Simulation configs (requiring no hardware) are provided with illustrative vismach displays in subdirectories of configs/sim/axis/vismach/

  1. 5axis/table-rotary-tilting/xyzac-trt.ini (xyzac-trt-kins)

  2. 5axis/table-rotary-tilting/xyzbc-trt.ini (xyzac-trt-kins)

  3. scara/scara.ini (scarakins)

  4. puma/puma.ini (pumakins)

  5. hexapod-sim/hexapod.ini (genhexkins)

  6. puma/puma560.ini (genserkins)

6. User kinematics provisions

Custom kinematics can be coded and tested on Run-In-Place (RIP) builds. A template file src/emc/kinematics/userkfuncs.c is provided in the distribution. This file can be copied/renamed to a user directory and edited to supply custom kinematics with kinstype==2.

The user custom kinematics file can be compiled from out-of-tree source locations for rt-preempt implementations or by replacing the in-tree template file (src/emc/kinematics/userkfuncs.c) for rtai systems.

Preempt-rt make example:

$ userkfuncs=/home/myname/kins/mykins.c make && sudo make setuid

6.1. Warnings

Unexpected behavior can result if a gcode program is inadvertently started with an incompatible kinematics type. Unwanted behavior can be circumvented in gcode programs by:

  1. Connecting appropriate kinstype.is.N hal pins to digital input pins (like motion.digital-in-0m).

  2. Reading the digitial input pin (M66 E0 Pm) at the start of the gcode program

  3. Aborting (M2) the gcode proram with a message (DEBUG, problem_message) if the kinstype is not suitable.

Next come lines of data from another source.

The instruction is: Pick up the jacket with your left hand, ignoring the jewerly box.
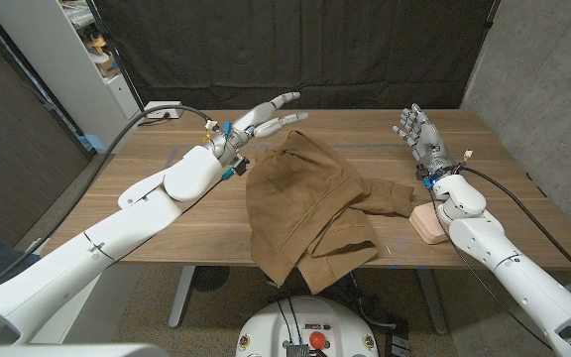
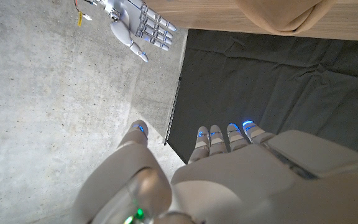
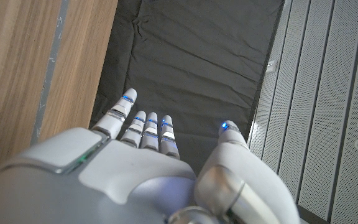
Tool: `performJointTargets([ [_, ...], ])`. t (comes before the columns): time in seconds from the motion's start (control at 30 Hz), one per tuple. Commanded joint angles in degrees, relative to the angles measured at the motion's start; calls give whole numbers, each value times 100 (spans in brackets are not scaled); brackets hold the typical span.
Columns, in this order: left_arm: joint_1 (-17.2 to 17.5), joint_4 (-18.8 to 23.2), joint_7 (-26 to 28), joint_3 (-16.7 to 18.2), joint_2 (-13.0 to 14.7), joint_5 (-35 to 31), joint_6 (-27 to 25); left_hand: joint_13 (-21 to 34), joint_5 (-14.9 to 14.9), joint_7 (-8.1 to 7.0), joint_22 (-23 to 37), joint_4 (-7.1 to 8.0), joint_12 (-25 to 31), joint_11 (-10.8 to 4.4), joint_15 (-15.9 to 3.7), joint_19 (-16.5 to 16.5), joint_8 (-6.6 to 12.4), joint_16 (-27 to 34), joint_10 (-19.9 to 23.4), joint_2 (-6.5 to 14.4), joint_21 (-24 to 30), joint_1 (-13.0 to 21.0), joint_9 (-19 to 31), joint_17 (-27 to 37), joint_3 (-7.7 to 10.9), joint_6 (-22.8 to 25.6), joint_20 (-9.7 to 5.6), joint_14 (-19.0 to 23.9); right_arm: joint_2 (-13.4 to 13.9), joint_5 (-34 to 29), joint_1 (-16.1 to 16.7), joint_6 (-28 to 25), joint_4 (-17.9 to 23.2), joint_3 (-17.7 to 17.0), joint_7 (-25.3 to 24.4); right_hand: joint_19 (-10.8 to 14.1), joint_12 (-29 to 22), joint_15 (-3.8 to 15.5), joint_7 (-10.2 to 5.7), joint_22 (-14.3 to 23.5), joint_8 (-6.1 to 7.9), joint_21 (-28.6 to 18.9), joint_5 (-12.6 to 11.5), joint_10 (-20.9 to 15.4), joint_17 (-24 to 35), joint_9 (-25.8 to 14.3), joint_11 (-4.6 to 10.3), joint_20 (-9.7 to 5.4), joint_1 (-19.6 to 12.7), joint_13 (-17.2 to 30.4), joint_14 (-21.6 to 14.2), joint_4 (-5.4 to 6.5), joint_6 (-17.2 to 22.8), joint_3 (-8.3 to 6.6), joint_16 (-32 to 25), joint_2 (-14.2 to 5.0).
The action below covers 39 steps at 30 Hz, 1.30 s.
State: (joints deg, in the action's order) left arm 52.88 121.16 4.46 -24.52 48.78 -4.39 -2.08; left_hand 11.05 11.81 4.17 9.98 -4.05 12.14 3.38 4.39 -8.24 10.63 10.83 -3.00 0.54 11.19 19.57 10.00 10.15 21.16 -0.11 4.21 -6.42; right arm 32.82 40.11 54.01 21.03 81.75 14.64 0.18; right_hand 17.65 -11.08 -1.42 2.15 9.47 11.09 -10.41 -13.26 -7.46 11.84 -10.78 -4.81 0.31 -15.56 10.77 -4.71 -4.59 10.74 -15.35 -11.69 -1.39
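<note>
Sprawling across the middle of the wooden desk (image 1: 167, 149) in the head view, the brown jacket (image 1: 305, 203) lay crumpled in soft folds, its hem hanging over the near edge and one sleeve reaching toward the right edge. That sleeve's cuff touched a small pale box (image 1: 428, 222) with rounded corners, partly hidden under the right forearm near the desk's near right corner. The left hand (image 1: 264, 123) hung above the desk just beside the jacket's far left shoulder, its fingers spread and holding nothing. The right hand (image 1: 419, 134) stood near the far right corner, fingers apart and upright, well apart from the jacket. A dark wrinkled cloth backdrop (image 1: 295, 50) hung behind the desk, and a white power strip (image 1: 162, 112) sat at the far left corner.

In the left wrist view, the left hand (image 2: 229, 168) showed smooth white shells and blue-lit fingertips spread against a concrete wall (image 2: 55, 87) and the dark cloth; a fold of the jacket (image 2: 284, 15) draped on the desk, and the right hand (image 2: 138, 25) stood spread near it.

In the right wrist view, the right hand (image 3: 148, 155) reached out empty, fingers loosely apart, beside the grained desk surface (image 3: 30, 74) and a ribbed grey panel (image 3: 316, 93).
</note>
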Motion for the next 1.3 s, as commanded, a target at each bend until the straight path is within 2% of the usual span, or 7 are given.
performJointTargets([
  [0.03,-133,47,-110,-134,17,-419,-193,13,-3,-11,26,-36,-6,-30,2,-12,6,-17,-26,8,0,64,31,14,13,-24,52,7,-40,8,-33,44,-84,-1,26,9,-32,-19,-30,26,34,-42,17,-47,28,-25,18,36,-6,30,-32,-16,31,-19,-28,-55],
  [0.33,-177,232,-201,-211,104,-775,-437,14,-3,-2,26,-66,-16,-4,17,-3,-10,-18,-54,0,4,88,32,15,14,-79,59,0,-40,27,-11,55,-82,-19,20,0,-33,-21,-30,27,35,-39,18,-51,29,-25,23,36,-6,30,-26,-18,35,-21,-25,-63],
  [0.7,-63,499,-232,-177,265,-1173,-691,17,15,-12,24,-150,-22,15,27,36,-10,-14,-82,-37,17,175,36,16,22,-143,171,6,-20,32,37,46,-44,-34,1,-7,-34,-20,-33,27,38,-39,20,-55,31,-26,26,36,-3,30,-27,-18,48,-24,-26,-78],
  [0.97,-45,637,-313,-169,358,-1448,-867,22,51,-1,21,-260,-36,58,99,89,-7,-12,-139,-87,30,307,41,18,37,-217,241,6,-25,26,43,17,-3,-24,-30,-8,-41,-22,-40,27,39,-40,23,-78,31,-26,20,39,-4,30,-29,-21,53,-26,-26,-87],
  [1.3,-85,791,-533,-200,475,-1782,-1108,33,148,-4,17,-457,-51,58,138,56,-15,-24,-239,-189,0,591,49,24,66,-437,250,-47,-28,7,11,-12,19,-3,-39,-8,-39,-27,-38,27,45,-41,26,-77,31,-26,25,41,-4,30,-33,-25,73,-25,-27,-89],
])
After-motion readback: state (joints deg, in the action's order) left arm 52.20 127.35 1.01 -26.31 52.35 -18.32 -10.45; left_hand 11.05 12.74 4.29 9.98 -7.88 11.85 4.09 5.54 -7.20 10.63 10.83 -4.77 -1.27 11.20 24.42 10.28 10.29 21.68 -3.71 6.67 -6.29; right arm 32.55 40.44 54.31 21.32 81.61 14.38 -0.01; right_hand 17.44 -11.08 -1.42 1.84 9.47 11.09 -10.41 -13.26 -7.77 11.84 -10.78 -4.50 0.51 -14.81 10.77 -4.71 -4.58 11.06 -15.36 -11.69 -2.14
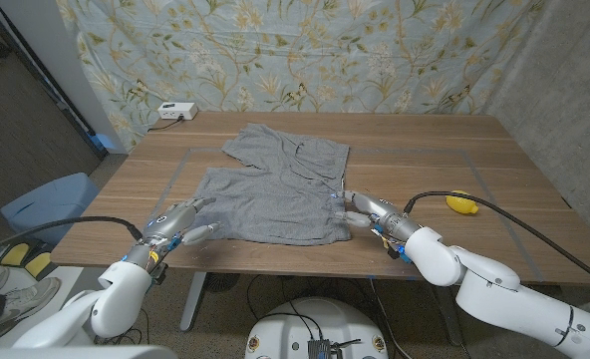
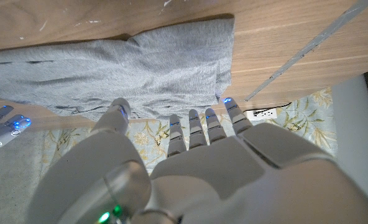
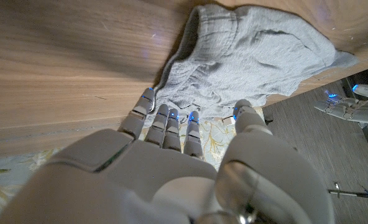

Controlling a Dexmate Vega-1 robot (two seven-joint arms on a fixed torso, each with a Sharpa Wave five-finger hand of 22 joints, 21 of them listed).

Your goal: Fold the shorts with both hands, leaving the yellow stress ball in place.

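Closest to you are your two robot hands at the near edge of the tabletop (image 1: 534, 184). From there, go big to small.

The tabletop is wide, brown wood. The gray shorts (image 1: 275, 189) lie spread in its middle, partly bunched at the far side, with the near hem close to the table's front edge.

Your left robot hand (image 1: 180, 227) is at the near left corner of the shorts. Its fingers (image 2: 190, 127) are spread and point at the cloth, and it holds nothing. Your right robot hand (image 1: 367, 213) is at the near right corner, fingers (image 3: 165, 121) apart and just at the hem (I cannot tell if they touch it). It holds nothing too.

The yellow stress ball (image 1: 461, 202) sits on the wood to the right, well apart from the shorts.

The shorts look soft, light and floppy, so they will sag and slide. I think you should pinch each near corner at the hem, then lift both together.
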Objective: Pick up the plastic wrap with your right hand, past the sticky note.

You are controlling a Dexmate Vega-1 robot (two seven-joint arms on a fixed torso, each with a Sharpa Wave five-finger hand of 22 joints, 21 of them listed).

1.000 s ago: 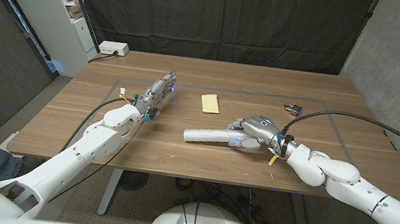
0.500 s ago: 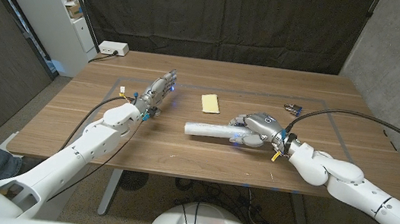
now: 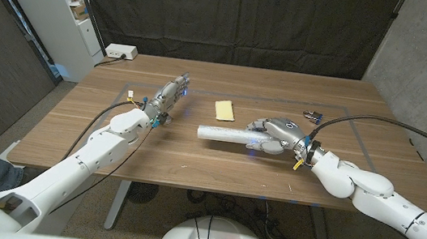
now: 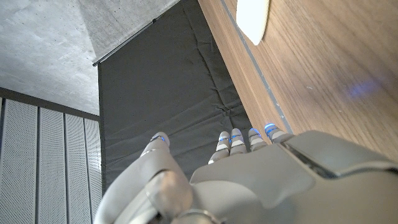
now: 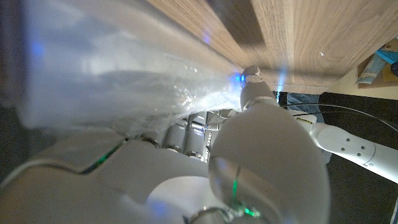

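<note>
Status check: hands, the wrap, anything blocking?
Right hand grips the plastic wrap roll by one end. Left hand open, holding nothing. Sticky note lies just beyond the roll, not touching; nothing in the way.

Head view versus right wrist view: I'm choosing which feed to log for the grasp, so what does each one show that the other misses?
Head view: the yellow sticky note, the left hand waiting with nothing in it, and black clips on the table.

Right wrist view: close up, the fingers curled against the roll's clear film.

Both: the right hand gripping the plastic wrap, and the wooden tabletop.
</note>
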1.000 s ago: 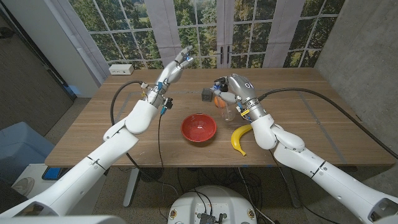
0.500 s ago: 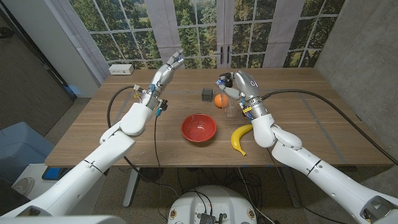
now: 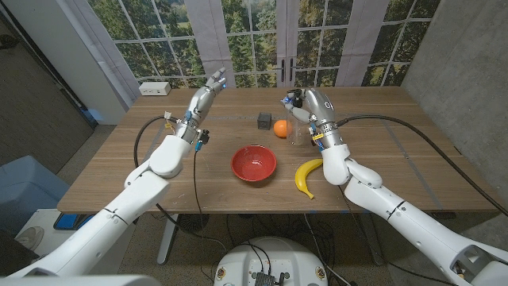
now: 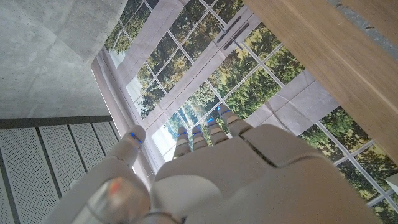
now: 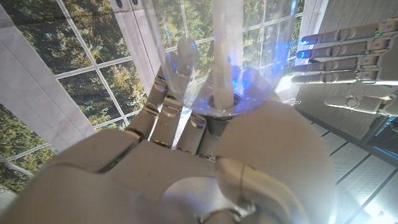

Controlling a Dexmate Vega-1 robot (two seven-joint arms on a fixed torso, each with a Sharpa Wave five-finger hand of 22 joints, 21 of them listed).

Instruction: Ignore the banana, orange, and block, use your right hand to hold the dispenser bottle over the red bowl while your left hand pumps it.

When using jogging facilities or MDI commands interactively, operator caution is required. Guis should include indicators to display the current kinematics type.

Note
Switching kinematics can cause substantial operational changes requiring careful design, testing, and training for deployment. The management of coordinate offsets, tool compensation, and inifile limits may require complicated and non-standard operating protocols.

7. Code Notes

Kinematic modules providing switchkins functionality are linked to the switchkins.o object (switchkins.c) that provides the module main program (rtapi_app_main()). This main program reads (optional) module command-line parameters (coordinates, sparm) and passes them to the module-provided function switchkinsSetup().

The switchkinsSetup() function identifies kinstype-specific setup routines and the functions for forward an inverse calculation for each kinstype (0,1,2) and sets a number of configuration settings.

After calling switchkinsSetup(), rtapi_app_main() checks the supplied parameters, creates a hal component, and then invokes the setup routine identified for each kinstype (0,1,2).

Each kinstype (0,1,2) setup routine can (optionally) create hal pins and set them to default values. When all setup routines finish, rtapi_app_main() issues hal_ready() for the component to complete creation of the module.